Actually it was that flimsy-headed other half who started this thread. If I'd caught him in time, I'd stopped him from hitting that Button, spared us all of this thread that never needed to be.
See, I can bring things down to earth...
 
manipulatrix said:
There an endless number of ways to write.

The only way to write... is to write.

Put pencil to paper or fingers to keyboards and just let the words spill out of you. Make mistakes. Make horrible embarrassing mistakes that say nothing you'd ever say. Over and over and over again.

Word.

bijou
 
Untitled

from Meditation At Oyster River (Roethke)

I would unlearn the lingo of exasperation, all the distortions of malice and hatred;
I would believe my pain: and the eye quiet on the growing rose;
I would delight in my hands, the branch singing, altering the excessive birds;
I long for the imperishable quiet at the heart of form;



Although many of Roethke's poems are more than 60 years old now, I always considered many of them to be masterpieces in the modern application of form to poetry. That is, the way the poems were fashioned, the poetry seemed to magically create the form which was employed, rather than the form itself forcing the poet to be unfaithful to his original intent.

The whole thing reminds me of the Comanche's legendary skill at horsemanship in this part of the country, in the 19th Century. I've read that a Comanche warrior, upon acquiring a horse, would get on the horse and then not get off, until he and the horse had become one in spirit.

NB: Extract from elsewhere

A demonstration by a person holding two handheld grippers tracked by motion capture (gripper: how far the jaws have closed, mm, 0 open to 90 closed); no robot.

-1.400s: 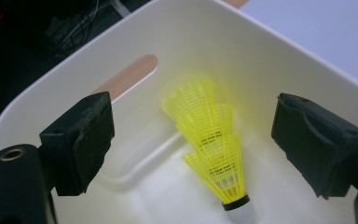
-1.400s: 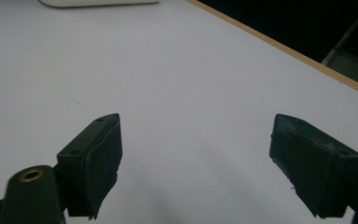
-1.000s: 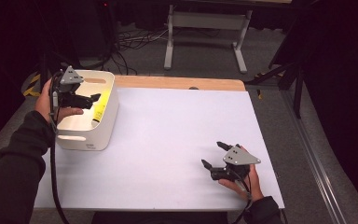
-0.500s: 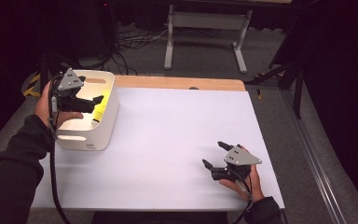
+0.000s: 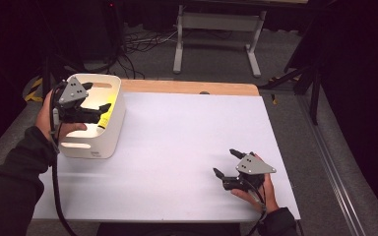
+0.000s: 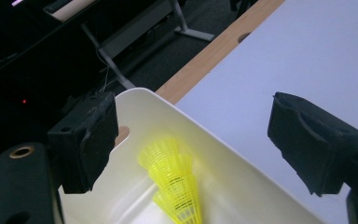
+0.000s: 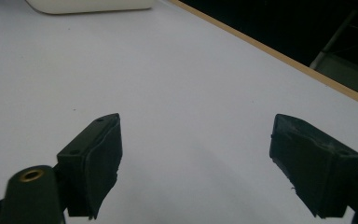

I look at poetry as a great garden: there are some weeds, and certain growths that don't attract me at all. But there are things that I don't quite understand, yet are beautiful; tangled masses that my mind can't unravel, yet they please my senses; flowers of ruffled petals or orderly petals with interesting and surprising symmetry.

I personally love to try to employ form, and find it in many cases to be freeing, rather than restrictive. Some forms are more difficult to work with than others, but I enjoy butting heads with the Muse, so to speak. Even when I am writing "free" verse, or "experimental" verse, there is generally an invisible form, or at least some sort of framework, that I am trying to work within.

But there are so many elements to "form"! A Petrarchan sonnet with an octet, sestet, volta, in strict iambic pentameter with perfect rhyme is likely to be vapid for me. I'd as soon be served a plate of supper consisting of a stick of butter. The form would be very nice, I suppose, but it would be vastly unappetizing.

I'd encourage anybody who wants to learn more about form to give it a thorough thrashing... God knows I've butchered my share! But don't neglect the other ingredients that poetry needs, either. I'd recommend reading some poems that impress, even right here at this site... practice scansion, even in the free verse. Practice finding slant rhyme, subtle cases of alliteration and assonance. Look how disruptions in meter make rhythm more interesting, and how rhythm reinforces meaning.

I feel very silly writing all this, but these are things I think. I believe there's room for all of us, and it's pleasantly surprising to find poets who create so beautifully and think so deeply right here on this site.

One of these days, maybe I'll write a sonnet, and break it into lines of free verse. If no one notices, I'll be pleased.